Shortly before finishing polling the future, somebody, somewhere, somehow, cloned the waker (called the clone_raw function), waked it up after the polling and started polling again.
I have no idea what happened at all, is it something about the compiler internally? or I just missed something in the code?
Can you please clear the meaning of the sentence, it's Future's job to clone the waker? AFAIK, Future is a trait which doesn't do anything besides what we definite. And we usually create a new Future using async keyword and will not involve waker at all.
I'm testing with the example provided by juliex and it obviously doesn't clone and wake anything.
Btw, I just read the Future documents again and it have now much more details than the last time I read. It says that
When a future is not ready yet, poll returns Poll::Pending and stores a clone of the Waker copied from the current Context. This Waker is then woken once the future can make progress.
It seems that the compiler will handle the cloning and waking staffs itself? I'm not sure if I get it right or not.
Ok, I think I did miss something important. I was testing the juliex with the romio and actually the Future is from romio. So probably romio is the one who cloned a waker and I will check it out.
After all, I still don't think that Rust compiler will wake the Future itself. Because the Rust team had already announced that they would not include any async runtime in the standard library.
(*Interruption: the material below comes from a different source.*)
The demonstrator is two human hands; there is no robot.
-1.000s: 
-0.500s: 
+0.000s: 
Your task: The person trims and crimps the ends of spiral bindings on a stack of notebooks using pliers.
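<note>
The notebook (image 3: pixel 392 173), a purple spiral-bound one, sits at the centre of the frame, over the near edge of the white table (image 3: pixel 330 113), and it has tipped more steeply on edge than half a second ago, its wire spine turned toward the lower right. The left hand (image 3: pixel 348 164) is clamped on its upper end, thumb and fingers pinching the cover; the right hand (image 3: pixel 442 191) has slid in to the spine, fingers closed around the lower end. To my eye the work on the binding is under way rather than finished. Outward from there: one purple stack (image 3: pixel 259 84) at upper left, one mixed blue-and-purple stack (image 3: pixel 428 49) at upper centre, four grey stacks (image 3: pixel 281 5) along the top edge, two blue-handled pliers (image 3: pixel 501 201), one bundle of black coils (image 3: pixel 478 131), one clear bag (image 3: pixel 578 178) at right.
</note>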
Yes, there will be an unnamed struct or something for each async function we write. But the waker is actually something to wake up the task and repoll the future. It's not required for constructing a new future.
If you implement a future, you are responsible to wake up the task when you are ready to do some more work. So normally what's really handy, is when you are waiting on an inner future, you can just poll them and if they return Poll::Pending, they will wake up the task.
So obviously, someone needs to be at the end of the chain. So that's why for IO there will be a "reactor" which will take care of registering tasks that need to be woken up when more IO is available (and deal with epoll and the like). So when the poll goes down the chain of futures waiting on eachother, the waker is passed down, and when it arrives at say a TcpStream, it will pass the waker to a reactor (Tokio or Romio) and when IO arrives, that reactor calls waker.wake() to wake up the task.
Now the task is polled top down again. Something polls your future, or async block, and you are await!ng the TcpStream, so your call to await! polls it, and since the task got woken by the reactor, it means there will be new data which can now bubble up all the way. Thus there are no unnecessary polls, like polling in a loop.
Now anything makes sense to me. When we polling a future, we actually polling a chain of them. The waker will be passed through all the way down to the bottom, registered by a reactor, in my case, romio and handled separately. Everything is done by the executor and reactor, Rust doesn't manipulate anything.
Exactly, and if ever you make a future for something that you can not defer to someone else, you have to take care of waking.
Say you create something that spawns a separate thread for doing an expensive computation, and other code can await! your future (poll it) and you will return Pending if the computation is not done, well, when it finishes, you have to call wake on the last waker that was passed to your poll method, otherwise you will never get polled again. It's the futures responsibility to either wait on another future, or call wake.
Im not sure, but I think I remember something from reading lots of docs, in any case you only have to call wake on the last one and discard the others, but memory is a bit fuzzy there.